- **Problem**
Set down each line of the data below exactly as it stands, dropping the pictures.

*** Collected material Section Begins ***

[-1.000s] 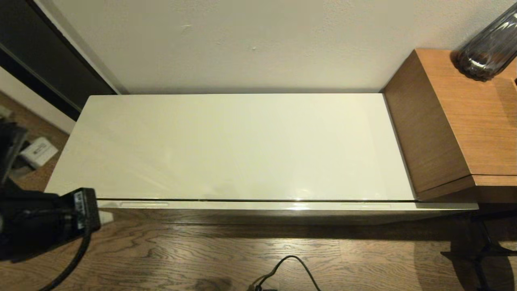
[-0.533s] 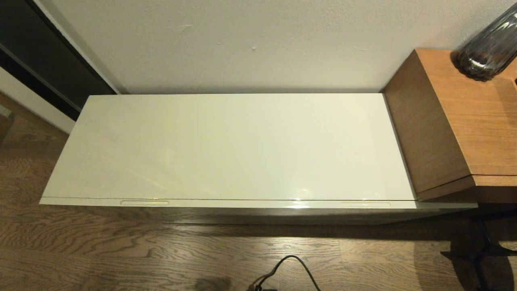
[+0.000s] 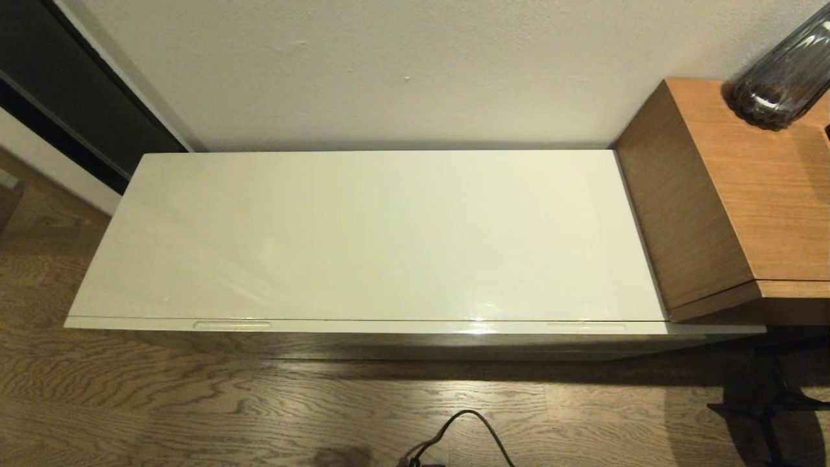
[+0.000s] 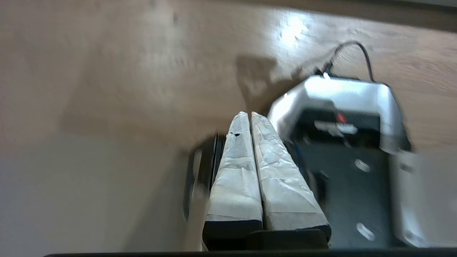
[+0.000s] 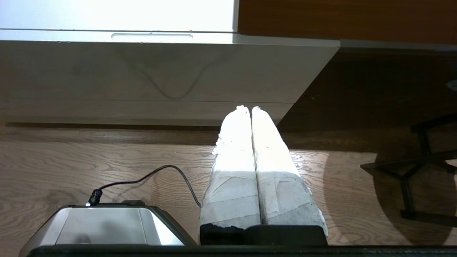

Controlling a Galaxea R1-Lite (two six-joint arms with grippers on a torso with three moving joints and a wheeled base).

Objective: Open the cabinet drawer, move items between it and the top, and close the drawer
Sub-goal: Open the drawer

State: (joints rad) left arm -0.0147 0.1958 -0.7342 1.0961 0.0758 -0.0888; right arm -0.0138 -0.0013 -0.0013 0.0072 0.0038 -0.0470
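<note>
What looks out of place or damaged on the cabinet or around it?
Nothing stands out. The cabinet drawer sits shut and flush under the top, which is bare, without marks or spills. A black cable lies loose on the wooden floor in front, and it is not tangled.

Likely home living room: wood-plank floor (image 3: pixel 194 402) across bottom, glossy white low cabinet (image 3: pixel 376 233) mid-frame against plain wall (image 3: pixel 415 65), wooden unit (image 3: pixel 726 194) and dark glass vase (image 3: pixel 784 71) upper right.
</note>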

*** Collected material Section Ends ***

- **Answer space**
[-1.000s] 
[-0.533s] 
[+0.000s] 
[+0.000s] 
[+0.000s] 

Controlling a Galaxea R1-Lite (two six-joint arms with grippers on a torso with three moving joints and a wheeled base).

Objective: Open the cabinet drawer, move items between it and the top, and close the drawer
Sub-goal: Open the drawer

State: (joints rad) left arm -0.0147 0.1958 -0.7342 1.0961 0.0758 -0.0888; right arm -0.0138 -0.0013 -0.0013 0.0072 0.0038 -0.0470
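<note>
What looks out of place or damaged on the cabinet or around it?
Nothing stands out. The cabinet drawer sits shut and flush under the top, which is bare, without marks or spills. A black cable lies loose on the wooden floor in front, and it is not tangled.

Likely home living room: wood-plank floor (image 3: pixel 194 402) across bottom, glossy white low cabinet (image 3: pixel 376 233) mid-frame against plain wall (image 3: pixel 415 65), wooden unit (image 3: pixel 726 194) and dark glass vase (image 3: pixel 784 71) upper right.
</note>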

No further response is needed.